Unfortunately, I did not have the time to change Fypps core yet, so that multiline built-ins are still not possible. I don't think, that adding something so special to the built-in eval is a good idea, especially, because this can be implemented as a macro.
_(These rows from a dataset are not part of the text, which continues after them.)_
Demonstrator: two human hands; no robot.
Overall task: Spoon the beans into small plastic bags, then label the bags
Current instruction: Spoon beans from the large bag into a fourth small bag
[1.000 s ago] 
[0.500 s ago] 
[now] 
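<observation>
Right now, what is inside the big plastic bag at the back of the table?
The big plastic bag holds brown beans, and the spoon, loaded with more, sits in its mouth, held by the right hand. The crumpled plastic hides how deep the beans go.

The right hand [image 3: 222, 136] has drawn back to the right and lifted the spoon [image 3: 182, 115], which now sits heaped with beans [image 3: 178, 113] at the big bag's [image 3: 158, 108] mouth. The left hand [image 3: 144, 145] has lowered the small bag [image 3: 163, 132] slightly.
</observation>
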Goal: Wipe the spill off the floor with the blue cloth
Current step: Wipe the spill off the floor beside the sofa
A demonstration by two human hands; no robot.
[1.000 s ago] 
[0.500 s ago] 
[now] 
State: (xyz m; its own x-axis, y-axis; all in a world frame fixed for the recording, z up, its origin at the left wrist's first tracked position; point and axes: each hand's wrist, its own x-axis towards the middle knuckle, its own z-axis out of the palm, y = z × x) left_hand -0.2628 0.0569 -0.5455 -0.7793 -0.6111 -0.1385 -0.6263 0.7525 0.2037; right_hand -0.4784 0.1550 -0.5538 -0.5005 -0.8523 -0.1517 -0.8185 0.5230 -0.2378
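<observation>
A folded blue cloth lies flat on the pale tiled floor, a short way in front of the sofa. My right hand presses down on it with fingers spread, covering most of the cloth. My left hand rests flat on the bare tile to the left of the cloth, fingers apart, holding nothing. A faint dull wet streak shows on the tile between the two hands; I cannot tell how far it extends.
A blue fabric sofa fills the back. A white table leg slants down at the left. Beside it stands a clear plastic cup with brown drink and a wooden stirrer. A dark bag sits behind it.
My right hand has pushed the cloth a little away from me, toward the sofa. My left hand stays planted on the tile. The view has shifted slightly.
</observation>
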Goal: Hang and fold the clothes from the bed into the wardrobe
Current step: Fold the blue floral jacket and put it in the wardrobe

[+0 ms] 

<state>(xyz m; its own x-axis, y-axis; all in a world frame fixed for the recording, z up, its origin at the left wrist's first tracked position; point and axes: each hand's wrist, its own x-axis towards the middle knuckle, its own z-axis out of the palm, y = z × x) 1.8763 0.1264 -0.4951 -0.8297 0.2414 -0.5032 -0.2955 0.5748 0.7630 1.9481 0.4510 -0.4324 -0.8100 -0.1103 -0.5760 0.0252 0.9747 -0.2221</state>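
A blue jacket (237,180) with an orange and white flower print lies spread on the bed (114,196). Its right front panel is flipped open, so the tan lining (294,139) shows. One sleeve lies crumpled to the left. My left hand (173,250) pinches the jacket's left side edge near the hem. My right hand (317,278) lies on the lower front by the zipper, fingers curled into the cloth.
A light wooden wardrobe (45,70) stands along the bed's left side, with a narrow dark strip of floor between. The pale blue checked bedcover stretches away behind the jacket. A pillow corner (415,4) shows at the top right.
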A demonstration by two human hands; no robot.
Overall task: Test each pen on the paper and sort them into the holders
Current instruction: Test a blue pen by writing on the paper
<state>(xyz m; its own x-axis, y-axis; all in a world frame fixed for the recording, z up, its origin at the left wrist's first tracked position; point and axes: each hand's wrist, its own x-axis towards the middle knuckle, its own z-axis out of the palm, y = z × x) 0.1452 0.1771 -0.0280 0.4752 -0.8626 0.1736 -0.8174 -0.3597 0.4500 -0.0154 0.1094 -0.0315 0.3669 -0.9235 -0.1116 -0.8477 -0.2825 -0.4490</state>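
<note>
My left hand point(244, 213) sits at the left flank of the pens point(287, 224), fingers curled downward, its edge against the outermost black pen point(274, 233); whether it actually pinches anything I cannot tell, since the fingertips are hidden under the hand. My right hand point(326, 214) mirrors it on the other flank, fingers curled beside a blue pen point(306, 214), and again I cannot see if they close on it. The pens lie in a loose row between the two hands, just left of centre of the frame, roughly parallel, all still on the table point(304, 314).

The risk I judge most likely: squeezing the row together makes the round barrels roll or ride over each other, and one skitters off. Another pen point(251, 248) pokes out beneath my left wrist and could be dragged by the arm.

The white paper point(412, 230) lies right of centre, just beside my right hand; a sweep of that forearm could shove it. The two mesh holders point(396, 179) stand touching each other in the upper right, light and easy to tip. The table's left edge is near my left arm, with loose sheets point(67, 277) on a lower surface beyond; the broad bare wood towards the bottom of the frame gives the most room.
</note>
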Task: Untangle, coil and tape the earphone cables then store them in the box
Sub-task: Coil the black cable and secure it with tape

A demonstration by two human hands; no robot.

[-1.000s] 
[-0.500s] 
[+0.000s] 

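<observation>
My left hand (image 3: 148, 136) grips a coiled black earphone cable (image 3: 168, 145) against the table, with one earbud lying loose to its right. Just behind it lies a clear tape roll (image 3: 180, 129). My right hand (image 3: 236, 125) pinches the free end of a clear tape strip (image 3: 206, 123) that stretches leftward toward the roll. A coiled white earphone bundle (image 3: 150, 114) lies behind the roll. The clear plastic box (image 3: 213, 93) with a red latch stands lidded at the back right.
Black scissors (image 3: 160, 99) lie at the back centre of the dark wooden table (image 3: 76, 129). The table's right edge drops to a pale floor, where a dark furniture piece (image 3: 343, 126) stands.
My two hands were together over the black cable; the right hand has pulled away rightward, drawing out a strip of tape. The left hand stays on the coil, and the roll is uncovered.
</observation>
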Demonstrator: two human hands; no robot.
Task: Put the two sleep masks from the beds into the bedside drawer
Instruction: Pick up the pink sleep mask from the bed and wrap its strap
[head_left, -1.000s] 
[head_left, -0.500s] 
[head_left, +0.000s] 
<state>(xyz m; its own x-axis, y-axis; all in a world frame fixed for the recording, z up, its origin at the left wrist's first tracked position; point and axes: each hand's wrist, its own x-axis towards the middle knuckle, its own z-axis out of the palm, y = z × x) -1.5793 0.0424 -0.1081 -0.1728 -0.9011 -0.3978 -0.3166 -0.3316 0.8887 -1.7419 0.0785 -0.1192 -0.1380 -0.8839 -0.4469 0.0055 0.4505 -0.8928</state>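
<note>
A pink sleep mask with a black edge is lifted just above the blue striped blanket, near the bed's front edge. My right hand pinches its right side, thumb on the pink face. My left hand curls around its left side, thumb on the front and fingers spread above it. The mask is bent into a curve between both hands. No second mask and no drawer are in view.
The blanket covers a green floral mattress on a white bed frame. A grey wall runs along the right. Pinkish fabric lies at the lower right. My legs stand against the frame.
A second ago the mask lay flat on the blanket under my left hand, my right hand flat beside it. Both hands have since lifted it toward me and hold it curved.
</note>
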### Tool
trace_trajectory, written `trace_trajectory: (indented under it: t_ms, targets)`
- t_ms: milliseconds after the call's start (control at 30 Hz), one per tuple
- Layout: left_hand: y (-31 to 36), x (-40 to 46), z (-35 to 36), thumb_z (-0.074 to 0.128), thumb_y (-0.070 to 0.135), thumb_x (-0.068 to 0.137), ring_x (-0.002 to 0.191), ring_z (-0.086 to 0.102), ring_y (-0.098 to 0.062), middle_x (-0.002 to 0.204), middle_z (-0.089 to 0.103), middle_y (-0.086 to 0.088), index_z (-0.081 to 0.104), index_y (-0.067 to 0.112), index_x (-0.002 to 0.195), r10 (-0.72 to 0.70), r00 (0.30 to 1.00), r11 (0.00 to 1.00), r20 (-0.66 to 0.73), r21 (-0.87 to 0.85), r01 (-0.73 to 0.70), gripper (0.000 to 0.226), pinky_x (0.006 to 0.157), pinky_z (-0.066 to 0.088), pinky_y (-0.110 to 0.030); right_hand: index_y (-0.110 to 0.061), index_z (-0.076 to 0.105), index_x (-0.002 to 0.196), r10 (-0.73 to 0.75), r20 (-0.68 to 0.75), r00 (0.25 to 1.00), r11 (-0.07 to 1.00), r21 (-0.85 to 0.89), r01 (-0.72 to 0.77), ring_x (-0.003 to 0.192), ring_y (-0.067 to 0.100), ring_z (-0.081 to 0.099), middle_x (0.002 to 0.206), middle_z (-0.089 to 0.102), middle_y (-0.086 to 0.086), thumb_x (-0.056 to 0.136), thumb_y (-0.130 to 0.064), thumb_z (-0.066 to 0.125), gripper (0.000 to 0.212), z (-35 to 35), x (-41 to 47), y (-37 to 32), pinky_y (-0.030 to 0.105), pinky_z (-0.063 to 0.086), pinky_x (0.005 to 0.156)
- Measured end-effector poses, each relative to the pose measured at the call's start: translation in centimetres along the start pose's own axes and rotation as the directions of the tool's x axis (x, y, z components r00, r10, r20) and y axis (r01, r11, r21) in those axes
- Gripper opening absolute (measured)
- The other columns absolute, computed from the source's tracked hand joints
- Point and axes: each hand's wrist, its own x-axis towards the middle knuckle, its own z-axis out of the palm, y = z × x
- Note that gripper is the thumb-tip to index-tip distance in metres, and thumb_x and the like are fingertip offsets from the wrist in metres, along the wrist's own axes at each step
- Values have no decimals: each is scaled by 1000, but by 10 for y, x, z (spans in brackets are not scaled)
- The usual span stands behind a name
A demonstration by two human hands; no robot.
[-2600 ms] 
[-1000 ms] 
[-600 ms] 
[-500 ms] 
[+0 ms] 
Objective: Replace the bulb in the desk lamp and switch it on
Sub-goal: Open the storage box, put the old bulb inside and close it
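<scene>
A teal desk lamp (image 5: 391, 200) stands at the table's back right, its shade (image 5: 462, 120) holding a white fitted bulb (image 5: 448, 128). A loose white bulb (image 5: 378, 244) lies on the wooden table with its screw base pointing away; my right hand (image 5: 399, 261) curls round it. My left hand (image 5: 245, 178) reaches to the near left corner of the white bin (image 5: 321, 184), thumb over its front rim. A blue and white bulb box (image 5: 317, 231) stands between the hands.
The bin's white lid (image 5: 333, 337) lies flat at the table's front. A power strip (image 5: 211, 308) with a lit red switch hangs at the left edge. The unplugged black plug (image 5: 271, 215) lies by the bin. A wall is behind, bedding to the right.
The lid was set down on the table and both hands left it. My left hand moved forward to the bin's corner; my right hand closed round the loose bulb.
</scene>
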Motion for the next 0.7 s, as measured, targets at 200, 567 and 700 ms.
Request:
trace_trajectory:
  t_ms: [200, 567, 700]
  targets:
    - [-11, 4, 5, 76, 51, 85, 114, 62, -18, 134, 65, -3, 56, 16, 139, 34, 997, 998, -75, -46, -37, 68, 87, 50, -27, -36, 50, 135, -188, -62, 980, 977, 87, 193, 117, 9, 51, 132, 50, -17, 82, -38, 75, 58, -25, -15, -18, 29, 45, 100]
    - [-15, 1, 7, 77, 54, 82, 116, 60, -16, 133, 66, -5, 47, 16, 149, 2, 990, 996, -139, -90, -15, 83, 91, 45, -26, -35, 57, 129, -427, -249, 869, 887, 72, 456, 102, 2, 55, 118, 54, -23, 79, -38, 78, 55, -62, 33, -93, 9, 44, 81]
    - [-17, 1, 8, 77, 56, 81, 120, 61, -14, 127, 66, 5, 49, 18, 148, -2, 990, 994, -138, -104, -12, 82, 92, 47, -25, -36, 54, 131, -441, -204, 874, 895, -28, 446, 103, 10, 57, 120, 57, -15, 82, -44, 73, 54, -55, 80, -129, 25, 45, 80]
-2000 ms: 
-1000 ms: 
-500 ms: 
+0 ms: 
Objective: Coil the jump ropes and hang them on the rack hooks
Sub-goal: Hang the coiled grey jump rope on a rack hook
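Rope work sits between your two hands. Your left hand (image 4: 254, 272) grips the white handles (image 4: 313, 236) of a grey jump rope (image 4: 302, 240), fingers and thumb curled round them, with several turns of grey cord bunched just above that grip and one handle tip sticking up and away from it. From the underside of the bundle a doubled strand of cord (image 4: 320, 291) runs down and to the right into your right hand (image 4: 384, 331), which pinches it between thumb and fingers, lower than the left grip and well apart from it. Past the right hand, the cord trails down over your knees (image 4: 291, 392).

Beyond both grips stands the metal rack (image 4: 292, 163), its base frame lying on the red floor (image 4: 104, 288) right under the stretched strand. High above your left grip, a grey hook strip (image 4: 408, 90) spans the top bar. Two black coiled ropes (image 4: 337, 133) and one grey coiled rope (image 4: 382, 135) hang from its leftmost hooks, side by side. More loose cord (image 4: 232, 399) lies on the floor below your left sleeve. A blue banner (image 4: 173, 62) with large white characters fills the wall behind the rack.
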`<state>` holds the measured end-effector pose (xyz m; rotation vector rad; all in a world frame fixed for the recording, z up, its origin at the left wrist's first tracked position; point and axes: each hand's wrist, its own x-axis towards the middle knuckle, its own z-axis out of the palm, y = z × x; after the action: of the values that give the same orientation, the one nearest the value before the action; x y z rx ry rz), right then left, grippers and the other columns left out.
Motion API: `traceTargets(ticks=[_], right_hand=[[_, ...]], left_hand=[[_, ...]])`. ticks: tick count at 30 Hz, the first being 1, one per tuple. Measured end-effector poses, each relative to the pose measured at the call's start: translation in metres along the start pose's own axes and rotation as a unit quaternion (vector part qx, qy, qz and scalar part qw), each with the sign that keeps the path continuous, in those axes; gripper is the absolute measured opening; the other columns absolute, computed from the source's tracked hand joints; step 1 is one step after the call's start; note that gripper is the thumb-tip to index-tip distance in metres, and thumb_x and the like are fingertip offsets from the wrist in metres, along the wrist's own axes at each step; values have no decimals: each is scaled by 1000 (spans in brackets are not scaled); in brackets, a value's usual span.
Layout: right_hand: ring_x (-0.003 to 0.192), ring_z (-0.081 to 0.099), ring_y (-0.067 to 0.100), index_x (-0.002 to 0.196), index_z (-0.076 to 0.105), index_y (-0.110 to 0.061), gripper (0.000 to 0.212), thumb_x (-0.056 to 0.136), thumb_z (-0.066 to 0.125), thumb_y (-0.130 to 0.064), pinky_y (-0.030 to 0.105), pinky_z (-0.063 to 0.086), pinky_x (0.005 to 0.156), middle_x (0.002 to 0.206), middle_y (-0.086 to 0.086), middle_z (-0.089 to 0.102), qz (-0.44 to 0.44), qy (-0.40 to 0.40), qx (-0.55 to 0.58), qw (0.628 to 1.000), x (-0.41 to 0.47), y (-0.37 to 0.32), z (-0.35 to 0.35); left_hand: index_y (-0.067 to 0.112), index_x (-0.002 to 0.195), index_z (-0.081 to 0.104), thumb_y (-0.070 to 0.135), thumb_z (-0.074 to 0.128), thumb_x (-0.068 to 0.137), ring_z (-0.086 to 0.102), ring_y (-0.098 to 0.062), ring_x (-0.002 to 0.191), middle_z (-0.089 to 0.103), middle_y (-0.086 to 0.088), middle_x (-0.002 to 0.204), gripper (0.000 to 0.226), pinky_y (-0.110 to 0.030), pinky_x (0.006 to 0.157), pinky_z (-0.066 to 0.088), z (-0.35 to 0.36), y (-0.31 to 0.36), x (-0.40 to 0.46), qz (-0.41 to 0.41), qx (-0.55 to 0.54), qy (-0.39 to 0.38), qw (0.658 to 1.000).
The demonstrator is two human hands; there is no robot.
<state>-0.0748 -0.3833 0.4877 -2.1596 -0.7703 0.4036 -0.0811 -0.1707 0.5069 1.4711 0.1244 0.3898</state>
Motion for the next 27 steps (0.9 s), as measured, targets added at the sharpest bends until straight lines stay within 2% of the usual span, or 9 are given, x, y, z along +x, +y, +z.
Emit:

Currently, my advice would be to put the assignment into the macro as well:

#:def assign_horner(lhs, num, *pos, **kwargs)
  #:set prec = kwargs.get("prec", "")
  #:if prec
    #:set pos = [p + "_" + prec for p in pos]
  #:endif
  #:set n = len(pos)
  #:set res = pos[n-1]
  #:for i in range(n - 2, -1, -1)
    #:set res = muladd(res, num, pos[i])
  #:endfor
  ${lhs}$ = ${res}$
#:enddef

That way, you could use the non-inline version of the macro with line breaks:

@:assign_horner(res, x, 1., &
  & 2., 3., prec=sp)
ivan-pi commented 2 years ago

Using the recursion trick (#21) and the intrinsic function ieee_fma from the ieee_arithmetic module, here's a second take on Horner's algorithm:

#:def fma(a,b,c)
ieee_fma(${a}$,${b}$,${c}$)
#:enddef

#:def assign_polyval(lhs,num,a,b,*pos)
  #:set res = fma(a,num,b)
  #:if len(pos) > 0
    #:set res = assign_polyval(lhs,num,res,pos[0],*pos[1:])
    $:res
  #:else
    ${lhs}$ = ${res}$
  #:endif
#:enddef

@:assign_polyval(p,x,1.0,2.0,3.0)

which prints

    p = ieee_fma(ieee_fma(1.0,x,2.0),x,3.0)
ivan-pi commented 2 years ago

Reflecting upon this problem, I came to realize it might be more desirable to instantiate whole functions directly, and rely on effective compiler inlining.

#:def fma(a,b,c)
ieee_fma(${a}$,${b}$,${c}$)
#:enddef

#:def polyval(num,a,b,*pos)
  #:set res = fma(a,num,b)
  #:if len(pos) > 0
    #:set res = polyval(num,res,pos[0],*pos[1:])
  #:endif
  $:res
#:enddef

#:def polyfunc(name,*pos,**kwargs)
  #:assert len(pos) >= 2
  #:set prec = kwargs.get("prec", "")
  #:set type = "real"
  #:if prec
    #:set pos = ["{}_{}".format(p,prec) for p in pos]
    #:set type = type + "({})".format(prec)
  #:endif
  #:set res = polyval("x",pos[0],pos[1],*pos[2:])
  pure function ${name}$(x) result(y)
    use, intrinsic :: ieee_arithmetic, only: ieee_fma
    ${type}$, intent(in) :: x
    ${type}$ :: y
    y = ${res}$
  end function
#:enddef

This can be called in the contains section,

@:polyfunc(poly3,&
  1.0,&
  2.0,&
  3.0,&
  5.0,&
  prec = dp)

giving an entire function as result

  pure function poly3(x) result(y)
    use, intrinsic :: ieee_arithmetic, only: ieee_fma
    real(dp), intent(in) :: x
    real(dp) :: y
    y = ieee_fma(ieee_fma(ieee_fma(1.0_dp,x,2.0_dp),x,3.0_dp),x,5.0_dp)
  end function

With Intel Fortran the function can even be made elemental :rocket:.